__Exercise__.
Set the data down again, exactly as it reads, but without the pictures.

-- Data segment follows --

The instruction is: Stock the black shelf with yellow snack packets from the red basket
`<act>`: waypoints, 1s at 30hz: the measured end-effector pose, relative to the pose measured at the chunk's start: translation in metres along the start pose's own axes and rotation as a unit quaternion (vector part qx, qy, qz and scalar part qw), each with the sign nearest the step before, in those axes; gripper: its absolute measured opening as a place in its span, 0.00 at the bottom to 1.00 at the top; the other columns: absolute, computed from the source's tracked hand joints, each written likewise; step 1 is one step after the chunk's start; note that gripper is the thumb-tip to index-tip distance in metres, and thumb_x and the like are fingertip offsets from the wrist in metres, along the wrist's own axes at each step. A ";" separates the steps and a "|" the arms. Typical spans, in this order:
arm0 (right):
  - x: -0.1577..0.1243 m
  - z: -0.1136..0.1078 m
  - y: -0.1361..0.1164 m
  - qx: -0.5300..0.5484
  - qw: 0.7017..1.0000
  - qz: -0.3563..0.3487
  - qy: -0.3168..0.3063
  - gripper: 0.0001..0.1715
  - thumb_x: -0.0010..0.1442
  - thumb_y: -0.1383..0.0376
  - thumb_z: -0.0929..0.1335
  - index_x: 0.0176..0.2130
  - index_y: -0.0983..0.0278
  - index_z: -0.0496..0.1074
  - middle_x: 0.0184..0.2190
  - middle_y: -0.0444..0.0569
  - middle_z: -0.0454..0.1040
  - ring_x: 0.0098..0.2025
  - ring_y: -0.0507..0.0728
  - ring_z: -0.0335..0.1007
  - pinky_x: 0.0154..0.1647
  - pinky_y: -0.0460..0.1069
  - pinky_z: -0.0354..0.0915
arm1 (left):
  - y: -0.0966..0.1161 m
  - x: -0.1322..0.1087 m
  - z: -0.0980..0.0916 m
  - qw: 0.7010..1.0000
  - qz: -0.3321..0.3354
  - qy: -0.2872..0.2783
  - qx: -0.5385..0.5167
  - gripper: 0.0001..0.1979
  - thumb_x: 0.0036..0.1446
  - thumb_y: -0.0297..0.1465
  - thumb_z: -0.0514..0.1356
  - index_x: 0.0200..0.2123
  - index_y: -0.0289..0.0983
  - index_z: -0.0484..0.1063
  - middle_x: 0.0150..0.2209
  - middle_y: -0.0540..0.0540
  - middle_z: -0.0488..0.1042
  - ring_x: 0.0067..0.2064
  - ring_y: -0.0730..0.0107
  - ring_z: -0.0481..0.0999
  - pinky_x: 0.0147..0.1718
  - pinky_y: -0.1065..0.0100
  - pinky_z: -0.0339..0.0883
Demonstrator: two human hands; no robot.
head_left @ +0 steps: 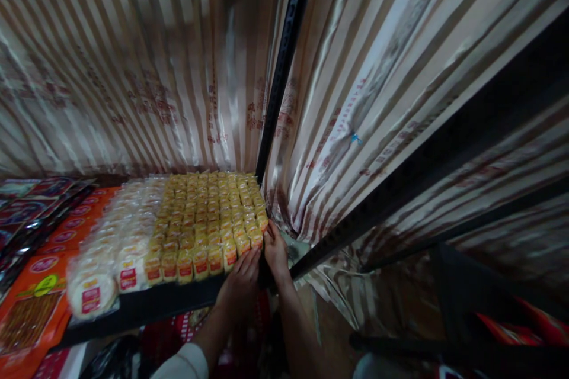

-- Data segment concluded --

__Response to this task__.
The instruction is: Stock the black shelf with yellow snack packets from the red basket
`<act>`: waypoints, 1s at 30hz: the measured end-effector pose, relative to the pose measured at the chunk's start: translation in metres along the start pose's own axes and rotation as a unit quaternion (vector part qx, qy, qz and scalar part qw), each with the sign nearest the step before, in those axes; gripper: its absolute measured opening as a place in its span, 0.00 at the bottom to 1.00 at the top; the other columns: absolute, computed from the source's tracked hand joints, each written likewise; step 1 is one step after the chunk's start; note that gripper is the thumb-tip to index-tip distance in metres, and thumb_x and the like are fingertip offsets from the wrist in metres, along the wrist's own axes at each step. A ";" separates the steps and a "|" the arms. Typical spans, in this order:
arm0 (right):
  - x: -0.1577..0.1243 m
  - z: -0.1136..0.1078 m
  - y: -0.1361..0.1164 m
  - qx: -0.5300..0.5484
  - qw: 0.7017..1.0000
  - qz: -0.3563..0.3487
  - qy: -0.3168..0.3063
  - gripper: 0.0001..0.1715
  - thumb_x: -0.0010..0.1442
  - thumb_y: -0.1383..0.0376
  - thumb_z: -0.0929..0.1335
  - index_x: 0.0176..0.2130
  - index_y: -0.0983..0.0278
  - index_z: -0.0496..0.1074
  - middle_x: 0.0184..0.2190
  - middle_y: -0.0444..0.0569
  - middle_z: -0.0454..0.1040
  - ring_x: 0.0098..0.2025
  - ring_y: -0.0507..0.0728
  - ring_z: -0.0335..0.1007
  - pinky_x: 0.0154..0.1647
  - pinky_y: -0.0460..0.1069
  - pinky_z: -0.0354..0.0915
arm1 (left):
  - y: -0.0966..0.1161 m
  - x: -0.1322..0.1087 m
  - z: -0.0980..0.0916 m
  - qw: 0.7010..1.0000
  - qz: -0.3321..0.3354
  - qy: -0.2872..0.2783
  - qx: -0.5385..0.5167
  - gripper: 0.0001..0.1979
  - thumb_x: 0.0036..0.1446
  - thumb_y: -0.0297..0.1465
  - thumb_z: -0.0514..0.1356
  - index_x: 0.0200..0.2123
  - index_y: -0.0289..0.0983
  - index_z: -0.0484..0.1063
  - middle_x: 0.0150..0.2209
  - middle_y: -0.0540..0.0540
  - middle_z: -0.0488..0.1042
  - ring_x: 0.0067..0.2064
  - ring_y: -0.0730..0.0107
  - ring_z: -0.0481..0.0999
  - pinky_x: 0.0147..0.1718
  - pinky_y: -0.1065..0.0100
  - pinky_z: -0.0339..0.0883
Demonstrator: two human hands; no robot.
head_left @ +0 steps: 

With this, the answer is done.